Work request –
Set down again exactly the lines of the listing below that fall between the line holding "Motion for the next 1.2" and the line holding "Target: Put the", inclusive.

Material for the task –

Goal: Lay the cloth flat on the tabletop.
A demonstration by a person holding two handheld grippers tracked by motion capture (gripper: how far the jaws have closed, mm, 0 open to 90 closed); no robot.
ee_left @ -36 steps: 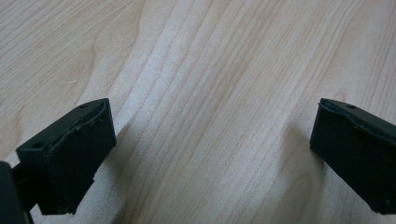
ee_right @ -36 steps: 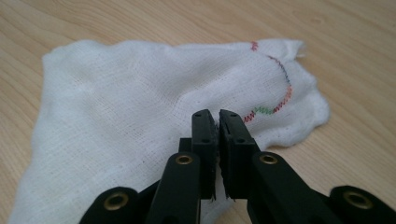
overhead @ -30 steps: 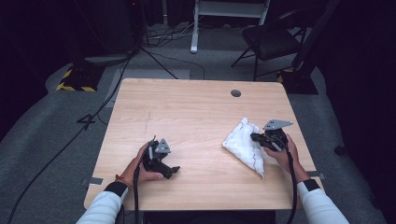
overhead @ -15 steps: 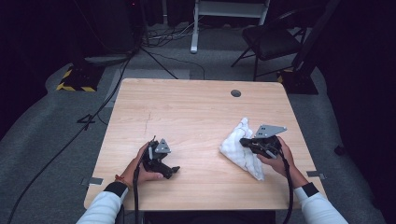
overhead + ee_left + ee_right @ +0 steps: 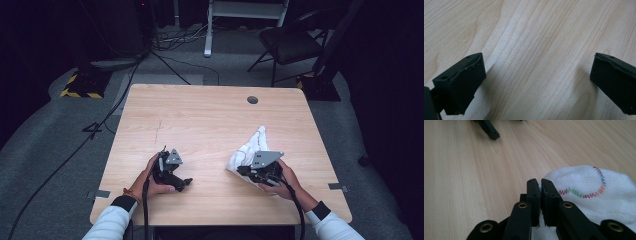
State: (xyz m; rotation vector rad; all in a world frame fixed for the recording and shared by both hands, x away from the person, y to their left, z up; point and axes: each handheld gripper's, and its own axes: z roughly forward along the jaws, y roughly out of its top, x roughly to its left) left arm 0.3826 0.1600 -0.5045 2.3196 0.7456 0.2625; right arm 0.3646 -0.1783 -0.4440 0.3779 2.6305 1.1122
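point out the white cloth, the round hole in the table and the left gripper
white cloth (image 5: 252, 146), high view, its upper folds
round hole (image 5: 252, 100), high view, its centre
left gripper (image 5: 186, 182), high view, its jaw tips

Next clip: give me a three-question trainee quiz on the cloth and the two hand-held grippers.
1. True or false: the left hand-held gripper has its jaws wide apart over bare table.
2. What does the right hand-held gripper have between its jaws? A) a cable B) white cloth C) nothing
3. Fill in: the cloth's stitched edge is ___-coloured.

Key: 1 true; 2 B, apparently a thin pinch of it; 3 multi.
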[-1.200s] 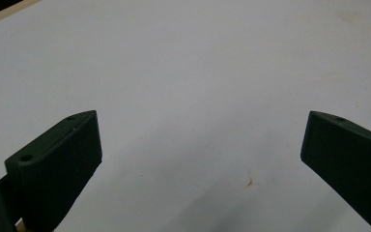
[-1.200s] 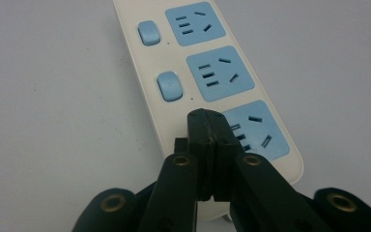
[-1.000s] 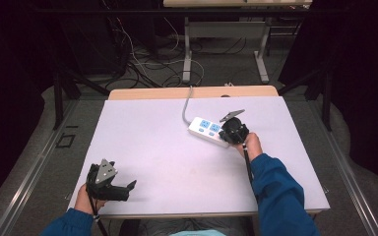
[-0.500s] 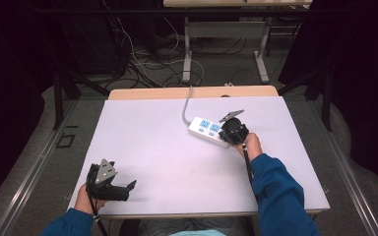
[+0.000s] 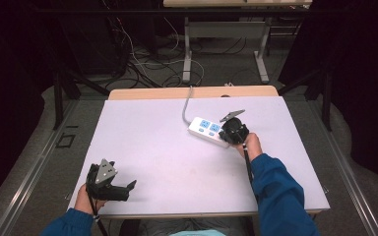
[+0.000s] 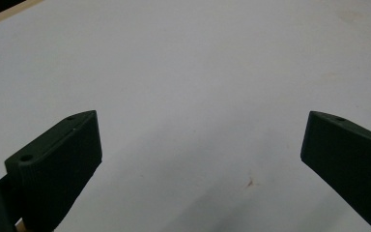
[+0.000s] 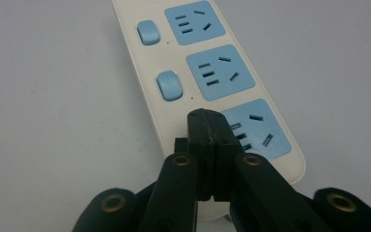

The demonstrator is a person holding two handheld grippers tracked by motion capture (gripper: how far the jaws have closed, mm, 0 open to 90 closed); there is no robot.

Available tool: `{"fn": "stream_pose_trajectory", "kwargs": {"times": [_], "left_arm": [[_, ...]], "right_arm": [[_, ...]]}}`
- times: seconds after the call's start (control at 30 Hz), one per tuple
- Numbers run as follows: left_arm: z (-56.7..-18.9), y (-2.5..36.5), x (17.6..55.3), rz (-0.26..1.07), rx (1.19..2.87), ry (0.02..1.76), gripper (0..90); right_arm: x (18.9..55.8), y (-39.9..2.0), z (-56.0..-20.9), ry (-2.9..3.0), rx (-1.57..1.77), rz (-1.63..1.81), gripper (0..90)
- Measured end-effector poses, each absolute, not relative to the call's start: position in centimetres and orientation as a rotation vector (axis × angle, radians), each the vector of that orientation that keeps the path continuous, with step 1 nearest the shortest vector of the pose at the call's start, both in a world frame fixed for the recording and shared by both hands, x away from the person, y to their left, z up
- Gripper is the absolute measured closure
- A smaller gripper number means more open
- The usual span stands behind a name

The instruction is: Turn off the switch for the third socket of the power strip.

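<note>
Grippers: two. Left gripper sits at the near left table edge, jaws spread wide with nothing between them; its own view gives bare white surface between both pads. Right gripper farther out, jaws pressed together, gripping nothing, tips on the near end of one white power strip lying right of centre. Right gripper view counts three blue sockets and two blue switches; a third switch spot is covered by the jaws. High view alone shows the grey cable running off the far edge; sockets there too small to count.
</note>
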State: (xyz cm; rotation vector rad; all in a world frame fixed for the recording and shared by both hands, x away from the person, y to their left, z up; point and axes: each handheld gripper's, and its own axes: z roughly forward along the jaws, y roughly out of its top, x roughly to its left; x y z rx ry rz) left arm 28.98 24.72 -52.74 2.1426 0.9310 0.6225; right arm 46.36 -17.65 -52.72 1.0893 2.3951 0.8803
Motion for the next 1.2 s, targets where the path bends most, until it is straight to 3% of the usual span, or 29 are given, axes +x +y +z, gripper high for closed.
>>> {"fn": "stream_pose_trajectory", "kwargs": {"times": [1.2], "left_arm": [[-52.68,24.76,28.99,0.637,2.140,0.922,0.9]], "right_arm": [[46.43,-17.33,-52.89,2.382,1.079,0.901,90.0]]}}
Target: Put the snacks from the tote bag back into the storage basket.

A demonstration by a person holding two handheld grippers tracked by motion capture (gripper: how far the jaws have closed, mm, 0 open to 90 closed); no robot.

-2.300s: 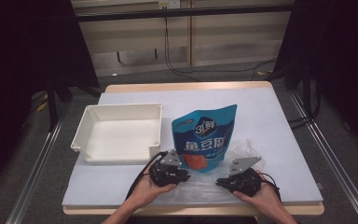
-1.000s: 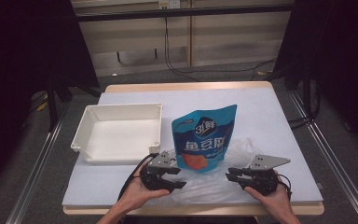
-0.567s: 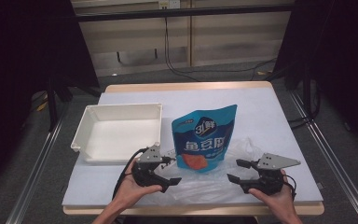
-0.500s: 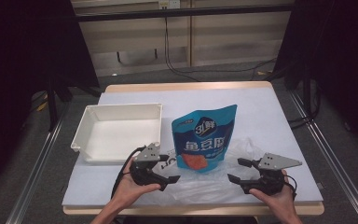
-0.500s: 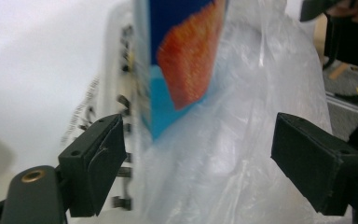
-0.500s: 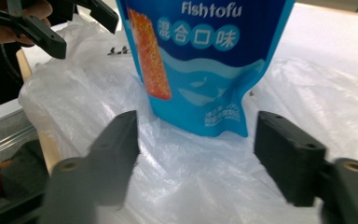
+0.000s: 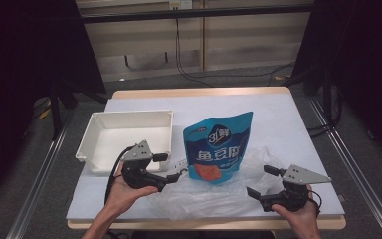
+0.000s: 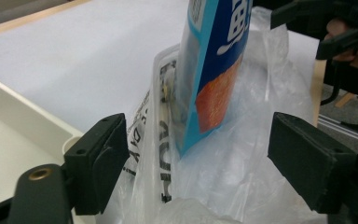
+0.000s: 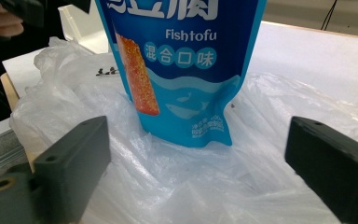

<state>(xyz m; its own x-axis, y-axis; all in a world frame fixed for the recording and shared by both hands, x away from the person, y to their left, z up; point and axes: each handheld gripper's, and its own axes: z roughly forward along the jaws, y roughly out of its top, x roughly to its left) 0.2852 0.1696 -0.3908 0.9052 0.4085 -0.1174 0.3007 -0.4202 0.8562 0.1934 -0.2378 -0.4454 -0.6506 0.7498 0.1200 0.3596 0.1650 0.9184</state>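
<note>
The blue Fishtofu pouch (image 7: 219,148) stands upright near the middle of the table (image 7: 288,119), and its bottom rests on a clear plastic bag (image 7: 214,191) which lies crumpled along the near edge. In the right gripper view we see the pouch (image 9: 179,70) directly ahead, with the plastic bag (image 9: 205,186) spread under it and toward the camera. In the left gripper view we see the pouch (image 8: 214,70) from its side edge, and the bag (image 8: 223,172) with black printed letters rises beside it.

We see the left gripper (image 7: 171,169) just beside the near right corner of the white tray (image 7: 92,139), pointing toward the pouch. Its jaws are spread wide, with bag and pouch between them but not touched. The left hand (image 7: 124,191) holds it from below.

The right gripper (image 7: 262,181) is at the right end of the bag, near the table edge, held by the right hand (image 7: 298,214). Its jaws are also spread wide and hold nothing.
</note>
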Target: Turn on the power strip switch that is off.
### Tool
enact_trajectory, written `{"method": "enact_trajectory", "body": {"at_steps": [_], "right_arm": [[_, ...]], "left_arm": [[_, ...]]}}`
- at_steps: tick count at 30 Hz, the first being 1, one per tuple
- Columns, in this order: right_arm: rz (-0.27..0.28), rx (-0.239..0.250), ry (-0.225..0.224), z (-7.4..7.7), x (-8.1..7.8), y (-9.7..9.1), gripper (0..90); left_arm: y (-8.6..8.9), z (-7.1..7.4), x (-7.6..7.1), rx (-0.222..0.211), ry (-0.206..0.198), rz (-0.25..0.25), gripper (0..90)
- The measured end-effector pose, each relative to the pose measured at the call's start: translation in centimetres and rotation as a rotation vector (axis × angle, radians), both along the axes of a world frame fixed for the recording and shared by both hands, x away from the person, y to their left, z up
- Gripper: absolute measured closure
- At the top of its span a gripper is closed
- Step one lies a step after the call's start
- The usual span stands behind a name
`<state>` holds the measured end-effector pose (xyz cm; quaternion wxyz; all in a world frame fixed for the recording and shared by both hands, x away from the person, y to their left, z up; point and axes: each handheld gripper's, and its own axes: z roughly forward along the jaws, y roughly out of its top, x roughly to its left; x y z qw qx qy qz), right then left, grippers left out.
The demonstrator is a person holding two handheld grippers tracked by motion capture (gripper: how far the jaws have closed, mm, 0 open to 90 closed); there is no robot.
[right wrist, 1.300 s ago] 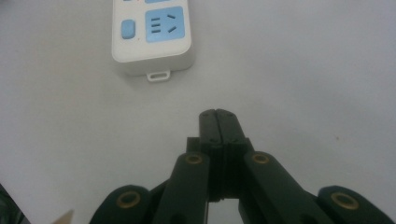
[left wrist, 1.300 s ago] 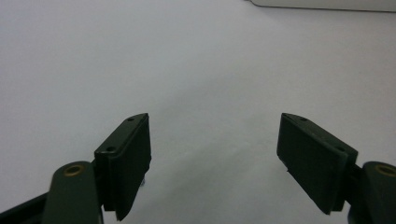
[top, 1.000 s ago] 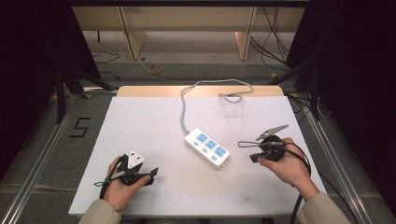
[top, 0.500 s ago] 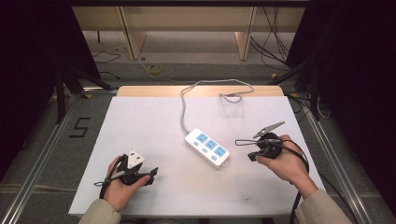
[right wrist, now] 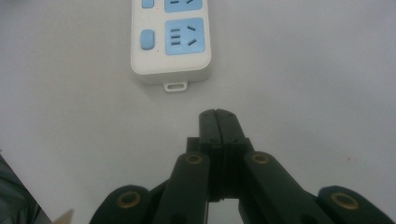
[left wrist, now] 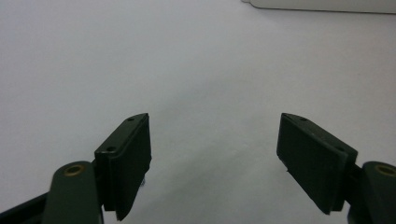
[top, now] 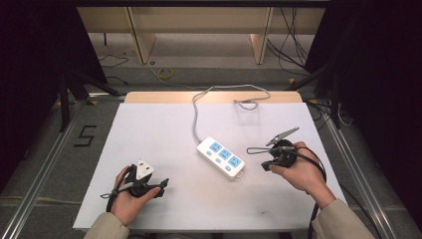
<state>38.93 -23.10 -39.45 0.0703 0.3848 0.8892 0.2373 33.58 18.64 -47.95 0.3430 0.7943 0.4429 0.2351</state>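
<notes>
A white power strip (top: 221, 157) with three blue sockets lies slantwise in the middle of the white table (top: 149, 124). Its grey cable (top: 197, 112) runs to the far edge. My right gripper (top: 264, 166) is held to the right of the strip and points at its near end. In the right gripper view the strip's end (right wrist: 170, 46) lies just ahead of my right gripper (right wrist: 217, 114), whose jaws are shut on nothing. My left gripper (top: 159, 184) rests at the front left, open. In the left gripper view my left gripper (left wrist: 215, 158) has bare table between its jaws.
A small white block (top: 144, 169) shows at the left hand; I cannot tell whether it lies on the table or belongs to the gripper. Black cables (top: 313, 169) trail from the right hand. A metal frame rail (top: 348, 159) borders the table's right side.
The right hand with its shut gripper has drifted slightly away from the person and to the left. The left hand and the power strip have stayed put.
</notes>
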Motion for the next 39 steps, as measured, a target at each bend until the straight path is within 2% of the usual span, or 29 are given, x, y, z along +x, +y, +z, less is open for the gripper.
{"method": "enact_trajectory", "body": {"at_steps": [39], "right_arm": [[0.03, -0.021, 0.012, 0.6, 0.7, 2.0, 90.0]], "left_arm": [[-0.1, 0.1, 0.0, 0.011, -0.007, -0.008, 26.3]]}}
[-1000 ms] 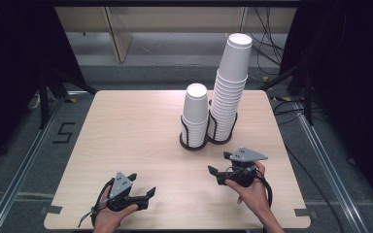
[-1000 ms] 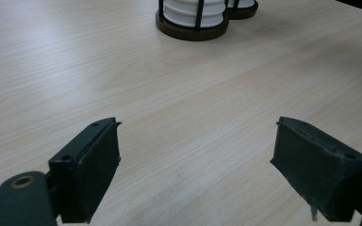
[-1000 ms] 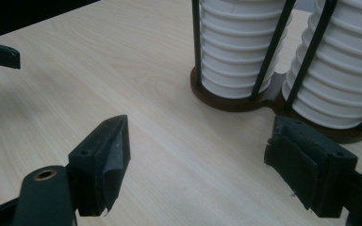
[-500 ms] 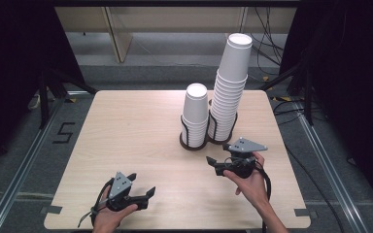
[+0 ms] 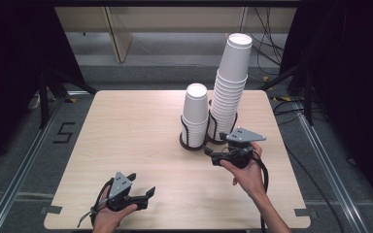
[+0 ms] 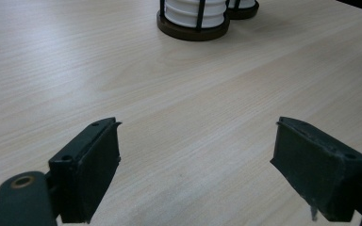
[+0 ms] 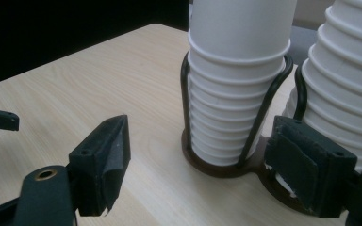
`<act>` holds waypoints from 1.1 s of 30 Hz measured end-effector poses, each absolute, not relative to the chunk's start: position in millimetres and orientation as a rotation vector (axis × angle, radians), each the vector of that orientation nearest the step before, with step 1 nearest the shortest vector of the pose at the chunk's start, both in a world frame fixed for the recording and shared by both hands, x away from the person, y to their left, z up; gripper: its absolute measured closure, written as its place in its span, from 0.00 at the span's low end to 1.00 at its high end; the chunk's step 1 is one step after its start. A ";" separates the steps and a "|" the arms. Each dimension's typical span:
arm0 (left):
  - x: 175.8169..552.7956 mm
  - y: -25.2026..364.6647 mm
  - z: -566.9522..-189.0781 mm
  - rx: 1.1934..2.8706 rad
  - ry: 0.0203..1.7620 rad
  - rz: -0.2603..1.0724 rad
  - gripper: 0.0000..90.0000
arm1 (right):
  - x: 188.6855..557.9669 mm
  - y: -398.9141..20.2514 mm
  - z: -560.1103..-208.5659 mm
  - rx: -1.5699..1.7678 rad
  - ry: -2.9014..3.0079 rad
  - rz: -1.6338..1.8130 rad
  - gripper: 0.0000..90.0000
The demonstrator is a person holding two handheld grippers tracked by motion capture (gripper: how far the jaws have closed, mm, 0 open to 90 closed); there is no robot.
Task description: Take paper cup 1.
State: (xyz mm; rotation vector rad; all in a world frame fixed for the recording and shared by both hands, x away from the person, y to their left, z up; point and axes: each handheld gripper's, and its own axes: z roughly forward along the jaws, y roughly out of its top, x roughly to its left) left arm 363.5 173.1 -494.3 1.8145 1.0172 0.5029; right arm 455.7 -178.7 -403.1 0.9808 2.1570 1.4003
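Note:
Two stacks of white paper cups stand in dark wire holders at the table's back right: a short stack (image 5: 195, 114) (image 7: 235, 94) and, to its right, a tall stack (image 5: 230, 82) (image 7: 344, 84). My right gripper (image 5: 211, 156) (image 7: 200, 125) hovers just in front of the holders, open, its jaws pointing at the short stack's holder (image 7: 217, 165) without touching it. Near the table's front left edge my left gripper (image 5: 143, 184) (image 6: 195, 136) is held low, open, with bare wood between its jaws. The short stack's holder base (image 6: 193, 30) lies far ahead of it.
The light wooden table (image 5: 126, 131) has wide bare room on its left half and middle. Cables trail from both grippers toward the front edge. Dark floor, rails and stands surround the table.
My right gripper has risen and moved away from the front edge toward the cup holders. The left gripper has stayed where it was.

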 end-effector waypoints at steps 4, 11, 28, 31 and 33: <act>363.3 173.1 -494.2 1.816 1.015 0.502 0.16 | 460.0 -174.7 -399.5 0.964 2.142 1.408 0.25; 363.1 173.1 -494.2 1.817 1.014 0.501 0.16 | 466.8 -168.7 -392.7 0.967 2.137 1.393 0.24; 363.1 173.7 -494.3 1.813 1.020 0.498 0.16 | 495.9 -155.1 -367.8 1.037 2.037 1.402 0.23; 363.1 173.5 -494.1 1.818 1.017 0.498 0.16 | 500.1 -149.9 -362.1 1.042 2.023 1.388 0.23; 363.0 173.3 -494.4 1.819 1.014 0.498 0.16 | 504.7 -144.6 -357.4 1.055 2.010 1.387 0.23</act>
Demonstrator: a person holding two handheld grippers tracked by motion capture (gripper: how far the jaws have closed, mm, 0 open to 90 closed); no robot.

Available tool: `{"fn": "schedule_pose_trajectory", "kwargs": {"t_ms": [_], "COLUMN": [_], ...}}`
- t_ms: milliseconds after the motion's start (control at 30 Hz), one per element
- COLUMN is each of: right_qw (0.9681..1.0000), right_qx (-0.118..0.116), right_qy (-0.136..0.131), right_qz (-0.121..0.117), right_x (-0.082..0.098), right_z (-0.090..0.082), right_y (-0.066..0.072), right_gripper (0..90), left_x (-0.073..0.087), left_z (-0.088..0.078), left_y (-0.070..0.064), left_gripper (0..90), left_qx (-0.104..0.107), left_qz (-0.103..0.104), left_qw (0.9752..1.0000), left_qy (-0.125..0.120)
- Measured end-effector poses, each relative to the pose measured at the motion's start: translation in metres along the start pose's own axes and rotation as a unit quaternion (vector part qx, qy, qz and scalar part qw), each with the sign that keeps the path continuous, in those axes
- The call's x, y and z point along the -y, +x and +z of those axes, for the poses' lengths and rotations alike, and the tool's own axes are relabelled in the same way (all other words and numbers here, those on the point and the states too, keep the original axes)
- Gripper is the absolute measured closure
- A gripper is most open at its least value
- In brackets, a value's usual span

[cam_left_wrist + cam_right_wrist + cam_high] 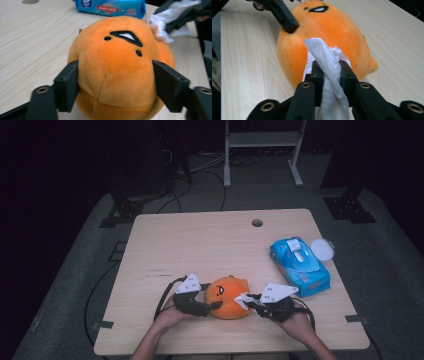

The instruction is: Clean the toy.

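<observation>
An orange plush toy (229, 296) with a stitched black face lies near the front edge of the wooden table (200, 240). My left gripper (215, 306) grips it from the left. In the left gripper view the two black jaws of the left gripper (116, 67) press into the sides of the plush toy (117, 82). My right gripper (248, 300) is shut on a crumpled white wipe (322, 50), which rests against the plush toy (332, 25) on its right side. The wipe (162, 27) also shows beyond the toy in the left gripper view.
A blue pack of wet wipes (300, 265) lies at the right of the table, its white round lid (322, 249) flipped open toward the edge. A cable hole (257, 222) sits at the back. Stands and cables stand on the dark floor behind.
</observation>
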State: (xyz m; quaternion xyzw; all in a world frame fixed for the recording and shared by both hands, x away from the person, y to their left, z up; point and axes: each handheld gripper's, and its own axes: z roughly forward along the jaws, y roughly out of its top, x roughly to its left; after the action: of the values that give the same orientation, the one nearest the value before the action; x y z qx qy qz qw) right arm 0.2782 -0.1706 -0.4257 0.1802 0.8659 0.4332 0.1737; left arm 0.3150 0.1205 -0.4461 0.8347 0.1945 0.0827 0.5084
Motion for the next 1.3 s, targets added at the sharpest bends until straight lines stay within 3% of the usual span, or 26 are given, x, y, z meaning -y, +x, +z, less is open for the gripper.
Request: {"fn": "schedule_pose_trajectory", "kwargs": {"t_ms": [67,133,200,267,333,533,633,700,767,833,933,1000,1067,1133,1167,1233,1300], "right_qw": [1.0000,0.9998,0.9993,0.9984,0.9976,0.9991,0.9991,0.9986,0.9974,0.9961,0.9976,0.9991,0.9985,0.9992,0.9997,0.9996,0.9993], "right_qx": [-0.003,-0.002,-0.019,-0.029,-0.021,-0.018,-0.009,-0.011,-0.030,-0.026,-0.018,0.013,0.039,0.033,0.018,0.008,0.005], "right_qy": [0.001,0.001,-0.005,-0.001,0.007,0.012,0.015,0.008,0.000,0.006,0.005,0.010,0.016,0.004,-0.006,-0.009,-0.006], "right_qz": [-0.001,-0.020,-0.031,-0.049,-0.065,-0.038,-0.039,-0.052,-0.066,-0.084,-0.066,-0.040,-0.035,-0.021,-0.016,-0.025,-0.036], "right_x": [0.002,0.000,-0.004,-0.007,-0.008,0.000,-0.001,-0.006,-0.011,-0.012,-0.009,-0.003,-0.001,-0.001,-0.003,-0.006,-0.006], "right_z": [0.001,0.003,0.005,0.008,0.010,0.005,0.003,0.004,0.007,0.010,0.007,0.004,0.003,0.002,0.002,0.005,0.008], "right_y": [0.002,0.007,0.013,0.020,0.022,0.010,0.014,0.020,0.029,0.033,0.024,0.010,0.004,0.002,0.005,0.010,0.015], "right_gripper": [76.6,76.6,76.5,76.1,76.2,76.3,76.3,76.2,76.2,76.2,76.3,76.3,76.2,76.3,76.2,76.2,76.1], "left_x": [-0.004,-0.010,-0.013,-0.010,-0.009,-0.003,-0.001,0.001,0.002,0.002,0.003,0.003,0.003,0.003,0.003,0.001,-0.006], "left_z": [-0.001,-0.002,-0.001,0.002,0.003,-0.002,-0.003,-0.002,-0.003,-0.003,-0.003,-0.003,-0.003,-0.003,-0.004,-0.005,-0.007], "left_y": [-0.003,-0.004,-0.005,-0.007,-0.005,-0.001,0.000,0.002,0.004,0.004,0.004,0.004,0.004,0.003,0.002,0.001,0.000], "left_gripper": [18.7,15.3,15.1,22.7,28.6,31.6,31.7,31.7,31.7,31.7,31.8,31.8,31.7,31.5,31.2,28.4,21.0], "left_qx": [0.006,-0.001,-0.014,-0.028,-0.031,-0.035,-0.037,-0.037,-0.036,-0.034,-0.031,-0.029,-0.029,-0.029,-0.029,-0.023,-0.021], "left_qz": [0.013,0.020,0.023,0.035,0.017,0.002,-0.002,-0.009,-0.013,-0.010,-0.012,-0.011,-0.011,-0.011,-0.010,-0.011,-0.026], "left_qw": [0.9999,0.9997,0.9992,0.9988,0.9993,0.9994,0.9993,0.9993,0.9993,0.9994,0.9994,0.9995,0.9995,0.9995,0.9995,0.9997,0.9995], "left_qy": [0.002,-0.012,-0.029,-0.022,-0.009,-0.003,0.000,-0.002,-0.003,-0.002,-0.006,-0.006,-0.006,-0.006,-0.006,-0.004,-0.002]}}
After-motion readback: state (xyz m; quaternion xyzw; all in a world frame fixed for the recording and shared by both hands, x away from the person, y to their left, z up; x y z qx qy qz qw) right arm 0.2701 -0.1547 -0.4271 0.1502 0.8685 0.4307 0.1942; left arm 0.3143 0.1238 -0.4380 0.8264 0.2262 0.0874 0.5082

Response to the task –
Motion for the next 1.2 s, targets where the path bends most, until it is straight to 3% of the usual span, or 29 are given, axes +x +y +z, gripper high for closed.
>>> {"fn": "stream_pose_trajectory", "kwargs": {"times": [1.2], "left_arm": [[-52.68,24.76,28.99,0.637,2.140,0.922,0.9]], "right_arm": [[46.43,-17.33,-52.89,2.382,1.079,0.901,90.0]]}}
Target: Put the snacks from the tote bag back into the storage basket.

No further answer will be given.